Les femmes ont allumé quelques charbons de bois à la base d’une sorte de petit réchaud cylindrique, plus haut que large. Posé dessus, du même diamètre, c’est-à-dire pas plus d’une douzaine de centimètres, un récipient émaillé rempli d’une eau légèrement verdâtre. Mais peut être est-ce juste la couleur des bords intérieurs du récipient qui lui donne cette teinte, ou une association d’idée engendrée par l’odeur de thé ambiante.

Maintenant le liquide est à un état d’ébullition régulière que quelqu’un se chargera de maintenir précisément en déplaçant méticuleusement les braises.

On lui a fait passer deux longues baguettes. Il les utilise pour prendre quelques graines dans un bol qu’il dépose dans l’eau bouillante. Attend un instant, recommence avec d’autres.

Tout se fait dans un silence parfait. Pas un silence lourd, un silence attentif.

Il a déposé une graine de plus, a suspendu son geste, soulevé légèrement sa main libre. La vapeur d’eau a cessé de s’élever en colonne, elle semble se condenser au dessus de l’eau, jusqu’à former un nuage. Un nuage parfait, qui flotte à quelques centimètres au dessus du récipient. Sa base, aplatie, en a les mêmes dimensions. Elle s’assombrit, tandis que le haut mousse, s’éffiloche, prolifère.

Il va très vite maintenant. Il dépose des graines qu’il n’avait pas utilisées jusque là. Le nuage devient très dense, presque noir, s'allonge en hauteur. Une dernière graine qu’il a presque jeté. Le nuage crépite, semble exploser de l’intérieur. Quelques étincelles plus fortes et il s’écroule, s’effondre dans le récipient.
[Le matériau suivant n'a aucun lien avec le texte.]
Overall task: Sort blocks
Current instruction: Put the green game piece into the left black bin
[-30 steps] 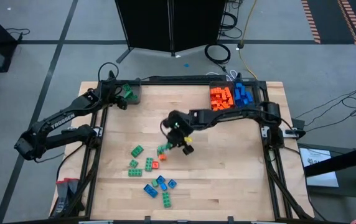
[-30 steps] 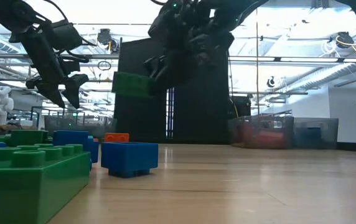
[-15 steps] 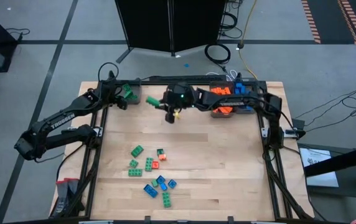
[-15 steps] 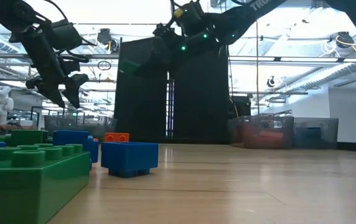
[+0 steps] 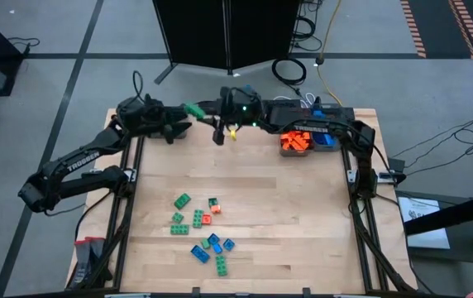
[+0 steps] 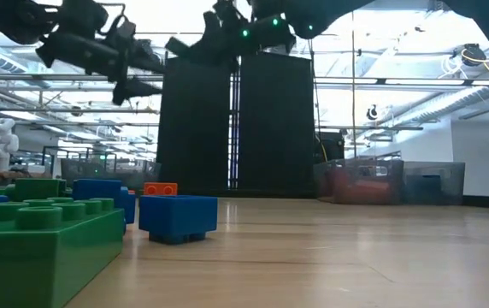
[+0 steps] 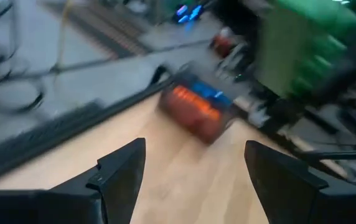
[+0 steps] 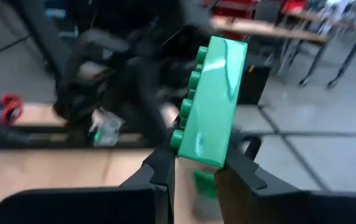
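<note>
Pale wood-plank table (image 5: 303, 215), grey tiled floor around. Right gripper (image 8: 193, 165) clenches a glossy studded green brick (image 8: 210, 102); left gripper (image 7: 193, 168) gapes, apparently empty.

On the counter (image 6: 330, 257), a large green block (image 6: 31, 244) fills the near corner, with a blue block (image 6: 178, 216) beside it and an orange block (image 6: 160, 189) behind. Both dark arms hang overhead, near each other.
</note>
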`<move>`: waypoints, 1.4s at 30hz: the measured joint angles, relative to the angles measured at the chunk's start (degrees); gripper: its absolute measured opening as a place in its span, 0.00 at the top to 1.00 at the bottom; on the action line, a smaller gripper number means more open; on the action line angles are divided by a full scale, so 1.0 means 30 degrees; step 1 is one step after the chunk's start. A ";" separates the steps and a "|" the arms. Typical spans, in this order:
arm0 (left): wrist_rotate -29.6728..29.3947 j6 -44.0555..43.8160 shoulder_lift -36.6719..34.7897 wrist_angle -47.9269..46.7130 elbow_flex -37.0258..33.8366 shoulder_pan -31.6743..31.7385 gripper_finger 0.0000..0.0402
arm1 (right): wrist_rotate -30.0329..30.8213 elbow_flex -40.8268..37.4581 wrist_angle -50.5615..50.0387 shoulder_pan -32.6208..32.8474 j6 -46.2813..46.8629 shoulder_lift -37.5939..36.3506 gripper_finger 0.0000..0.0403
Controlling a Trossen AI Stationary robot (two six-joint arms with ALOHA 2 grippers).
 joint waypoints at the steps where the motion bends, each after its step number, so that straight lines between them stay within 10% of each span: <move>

L’eau hésite, puis reprend lentement son bouillonnement. La vapeur monte en volutes.

On l’a aidé à se relever. Son regard semble vide, très las. Un homme et un enfant le soutienne, l’accompagne. Ils sortent, silencieux.

Les regards, un à un, se défigent. Cela à duré une heure, peut être. Il ne s’est pas prononcé un seul mot.”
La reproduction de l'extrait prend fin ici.